§ **Problem to solve**: Please give back exactly the line with "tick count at" and each line after it through the end of the material, leaving out the pictures.

§ **Stored data**:
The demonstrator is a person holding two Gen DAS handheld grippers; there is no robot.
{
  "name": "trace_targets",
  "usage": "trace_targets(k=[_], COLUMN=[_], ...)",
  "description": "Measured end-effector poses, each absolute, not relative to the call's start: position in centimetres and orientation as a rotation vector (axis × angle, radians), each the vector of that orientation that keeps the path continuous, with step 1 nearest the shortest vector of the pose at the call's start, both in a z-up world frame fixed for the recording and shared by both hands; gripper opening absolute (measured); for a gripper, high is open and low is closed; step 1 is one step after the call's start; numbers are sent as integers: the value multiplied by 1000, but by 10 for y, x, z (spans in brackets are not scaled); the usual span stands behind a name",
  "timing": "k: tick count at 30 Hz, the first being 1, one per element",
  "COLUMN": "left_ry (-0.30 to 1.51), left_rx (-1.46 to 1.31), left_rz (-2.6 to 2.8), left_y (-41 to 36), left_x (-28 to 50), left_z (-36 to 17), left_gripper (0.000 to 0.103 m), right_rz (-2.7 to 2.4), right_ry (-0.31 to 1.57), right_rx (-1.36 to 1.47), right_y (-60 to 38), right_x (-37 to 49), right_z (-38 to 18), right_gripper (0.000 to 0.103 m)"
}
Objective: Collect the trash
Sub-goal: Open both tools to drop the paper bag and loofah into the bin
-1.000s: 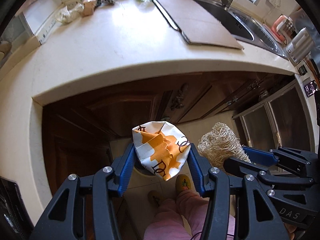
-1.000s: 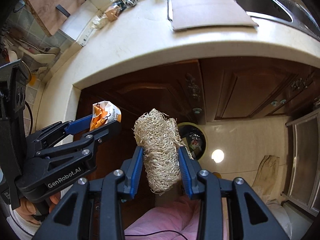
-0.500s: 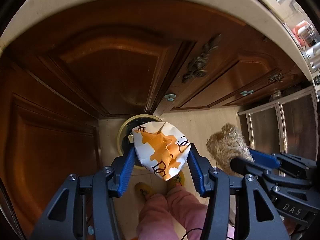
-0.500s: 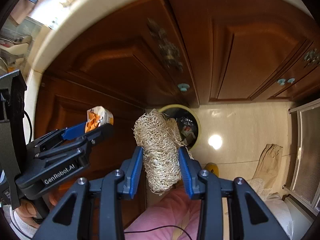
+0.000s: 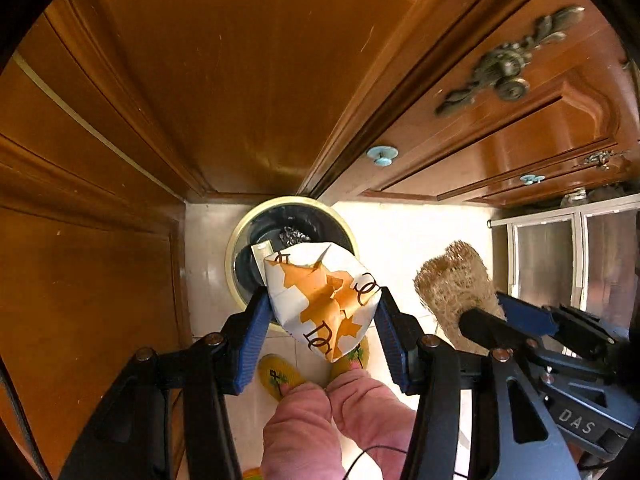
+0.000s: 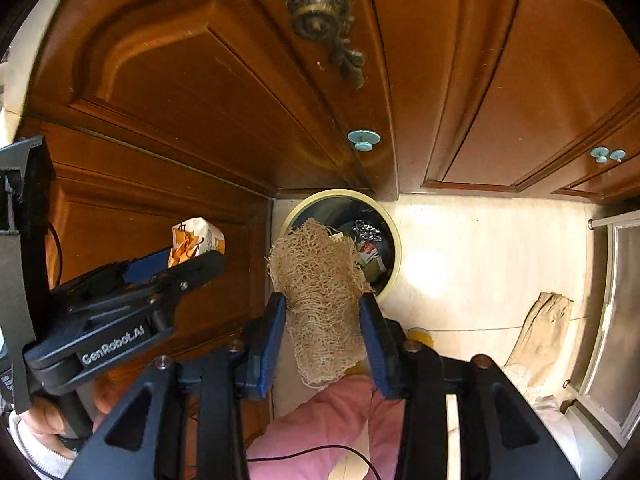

§ **Response to the task**:
  "timing": "k: tick count at 30 Hz, the first being 1, one per element",
  "COLUMN": "left_ry (-0.30 to 1.51), left_rx (-1.46 to 1.31), left_rz (-2.6 to 2.8), left_y (-41 to 36), left_x (-28 to 50), left_z (-36 to 17), left_gripper (0.000 to 0.103 m), right_rz (-2.7 to 2.4), right_ry (-0.31 to 1.57), right_rx (-1.36 to 1.47), right_y (-60 to 38), right_x (-37 to 49), right_z (-38 to 18), right_gripper (0.000 to 0.103 m)"
}
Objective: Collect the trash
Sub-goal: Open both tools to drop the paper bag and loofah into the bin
-1.000s: 
-1.000s: 
-0.500s: 
-0.500s: 
+0.000s: 
+0.000s: 

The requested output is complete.